16 aprile 2011

Perchè questo blog

Immaginate come vi sentireste svegliandovi una mattina nel vostro letto, tutto sembra esattamente identico a quando vi siete addormentati la sera precedente: i vestiti che vi siete tolti appoggiati sulla sedia, la sveglia che ticchetta sul comodino, accanto all'ultimo libro del vostro autore preferito, che amate leggere prima di addormentarvi.
Tutto meno un particolare: dal vostro polso penzola una catenella d'acciaio, alla cui estremità è agganciata una valigetta piena di un potente esplosivo, capace di far saltare in aria voi e tutta la vostra bella cameretta. Non farla scoppiare è una vostra resposabilità, il futuro della valigetta è solo nelle vostre mani, dipende interamente da voi. Nessuno vi ha spiegato quali cautele vadano adottate per conservarne l'integrità: potrete andare a lavarvi la faccia senza rischiare di far esplodere l'intero condominio? E per vestirsi, come si fa con quel fardello attaccato al braccio?
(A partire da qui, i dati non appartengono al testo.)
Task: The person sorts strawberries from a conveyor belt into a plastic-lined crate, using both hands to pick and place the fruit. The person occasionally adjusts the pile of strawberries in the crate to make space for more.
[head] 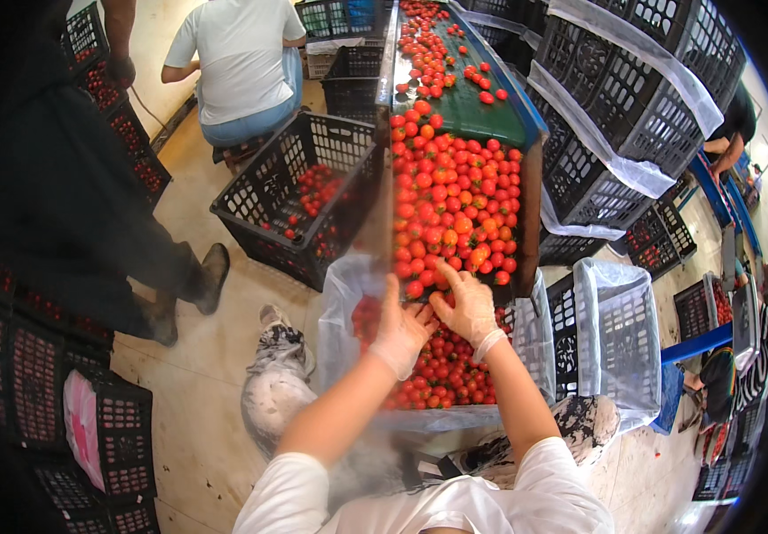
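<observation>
Cherry tomatoes (451,193) lie heaped at the lower end of a chute with a green conveyor belt (474,117) behind it. My left hand (403,330), in a thin clear glove, is at the chute's lower lip, fingers apart and pointing to the right. Beside it my right hand (467,307), gloved too, reaches its fingers to the lowest tomatoes of the heap; no tomato is plainly gripped. Beneath both hands stands a crate lined with clear plastic (451,419), holding many red tomatoes (434,384).
A black crate (270,237) with some tomatoes stands left of the chute. A plastic-lined crate (624,340) is at the right, below tall crate stacks (624,87). One person (244,60) sits ahead; another (77,173) stands at the left near stacked crates (117,427).
</observation>
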`<state>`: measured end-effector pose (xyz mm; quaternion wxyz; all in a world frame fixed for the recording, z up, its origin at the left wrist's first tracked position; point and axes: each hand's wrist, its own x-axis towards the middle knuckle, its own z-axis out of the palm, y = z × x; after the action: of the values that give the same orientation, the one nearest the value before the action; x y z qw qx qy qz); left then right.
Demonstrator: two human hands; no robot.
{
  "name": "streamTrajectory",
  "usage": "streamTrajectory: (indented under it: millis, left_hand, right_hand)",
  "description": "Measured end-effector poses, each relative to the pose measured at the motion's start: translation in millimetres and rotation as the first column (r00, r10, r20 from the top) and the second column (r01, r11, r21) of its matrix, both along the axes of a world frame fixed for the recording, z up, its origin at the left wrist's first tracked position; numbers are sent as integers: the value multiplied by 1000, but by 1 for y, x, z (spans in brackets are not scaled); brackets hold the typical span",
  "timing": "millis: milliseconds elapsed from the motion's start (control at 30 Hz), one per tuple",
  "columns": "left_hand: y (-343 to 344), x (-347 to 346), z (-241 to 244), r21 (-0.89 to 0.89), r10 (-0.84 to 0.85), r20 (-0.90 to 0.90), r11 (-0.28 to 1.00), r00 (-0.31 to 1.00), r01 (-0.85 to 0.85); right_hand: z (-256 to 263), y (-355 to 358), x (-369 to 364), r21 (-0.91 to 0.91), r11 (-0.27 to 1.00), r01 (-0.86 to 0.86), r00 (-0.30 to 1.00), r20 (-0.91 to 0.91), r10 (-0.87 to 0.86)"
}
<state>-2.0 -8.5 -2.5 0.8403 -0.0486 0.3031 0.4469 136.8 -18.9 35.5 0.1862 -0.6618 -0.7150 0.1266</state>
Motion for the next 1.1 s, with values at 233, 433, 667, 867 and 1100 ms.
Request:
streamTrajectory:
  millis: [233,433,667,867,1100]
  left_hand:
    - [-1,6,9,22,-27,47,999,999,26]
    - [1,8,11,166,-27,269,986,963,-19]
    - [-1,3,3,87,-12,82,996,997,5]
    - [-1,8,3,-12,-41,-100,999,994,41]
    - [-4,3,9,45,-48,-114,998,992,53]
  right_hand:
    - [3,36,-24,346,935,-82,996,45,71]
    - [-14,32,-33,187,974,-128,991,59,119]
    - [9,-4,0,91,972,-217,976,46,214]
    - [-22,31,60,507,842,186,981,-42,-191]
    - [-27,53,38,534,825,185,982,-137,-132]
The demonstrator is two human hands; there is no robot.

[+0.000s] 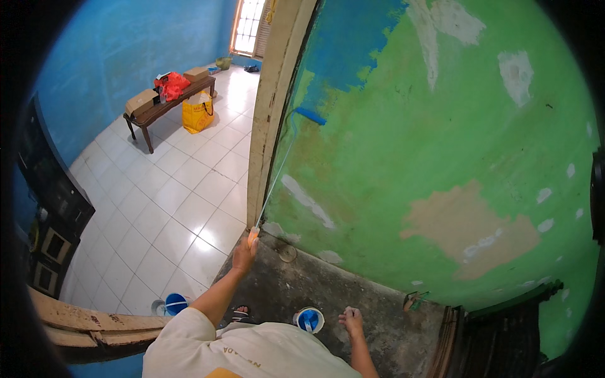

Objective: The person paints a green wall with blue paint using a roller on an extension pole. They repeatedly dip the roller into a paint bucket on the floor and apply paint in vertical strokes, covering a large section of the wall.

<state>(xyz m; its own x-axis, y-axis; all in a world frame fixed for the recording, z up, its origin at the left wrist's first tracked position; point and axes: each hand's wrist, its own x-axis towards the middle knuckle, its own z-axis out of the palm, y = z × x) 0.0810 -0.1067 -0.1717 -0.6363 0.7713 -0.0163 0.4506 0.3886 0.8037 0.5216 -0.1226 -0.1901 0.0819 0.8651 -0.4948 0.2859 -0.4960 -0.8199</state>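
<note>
My left hand (245, 253) grips the orange handle of a long-rod paint roller (311, 116). The roller's blue-coated sleeve lies against the green wall (378, 156), just below a patch of blue paint (340, 52) beside the door frame. Away from the wall, my right hand (350, 321) hangs low with its fingers partly curled, and I see nothing held in it. Left of that hand, a white bucket (322, 321) with blue paint inside stands on the dark concrete floor. Pale filler patches (307, 201) mark the green wall.
A wooden door frame (269, 118) separates me from a white-tiled room (189, 189). There, a wooden bench (165, 107) bears boxes and a red bag, with a yellow bag (197, 113) beside it. A blue bucket (176, 304) is near my left arm. Dark furniture (501, 326) stands at lower right.
</note>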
Non vi sentite minimamente preparati a far fornte alla situazione, eppure...eppure ci siete voi e solo voi ad occuparvene, questa è la realtà.

Ok, ok, forse potrà sembrare un pò cinico paragonare la MERAVIGLIOSA condizione di neo mamme alla scenetta descritta qui sopra ma mi sono chiesta molte volte come trasmettere a qualcuno che mamma ancora non è o che non potrà mai esserlo (in quanto uomo!) il brusco cambio di vita, il rimescolamento dell'identità, il profondo senso di responsabilità (diciamocelo, a volte anche un pò schiacciante) che una donna sperimenta diventando madre.
Perchè per quanti corsi preparto, libri sull'attesa e sulla puericultura e consigli di esperti e familiari una possa aver ingurgitato nei nove mesi di gravidanza, non c'è niente, e dico niente che possa prepararla al terremoto materiale ed emotivo che porta l'arrivo di un figlio.

Ed è proprio così che in un certo senso ho vissuto io l'arrivo di Emma, la mia adorata bimba: un momento prima non c'era, o meglio era nascosta nella mia pancia, ed ero "quasi" la stessa Claudia di sempre, con le sue passioni, le sue priorità, le sue abitudini, i suoi gusti, insomma, così come siete anche voi, come vi conoscete da una vita. E un attimo dopo (o meglio dopo 13 ore di travaglio!) lei era lì, con tutta la sua disarmante alterità, con tutta la sua fragilissima ma tangibilissima presenza, a ricordarmi che non ero più quella di prima, che non lo sarei mai più stata in quei termini, perchè ero diventata madre, sua madre.

Ecco perchè questo blog, perchè ho scoperto sulla mia pelle che, se riesci a metterti in gioco, un figlio ti permette di compiere un viaggio alla scoperta di te stessa, forse il viaggio più profondo mai sperimentato, durante il quale emergeranno sentimenti d'amore di un'enormità sconvolgente, picchi di gioia e commozione totalmente inaspettati, ma anche paure nascoste, inguardabili, malinconie struggenti ed inquietanti, sconfinate solitudini.
E allora hai bisogno di farla emergere tutta questa materia che ti scoppia dentro, altrimenti soffochi, forse rischi di ammalarti.
E poi pensi che di certo non sei l'unica a sentirsi così, che ci sono altre mamme che, a modo loro, vivono questa esperienza. E questo blog può essere un luogo per incontrarci e parlarne insieme, per raccontarci. BENVENUTO A CHI LEGGE.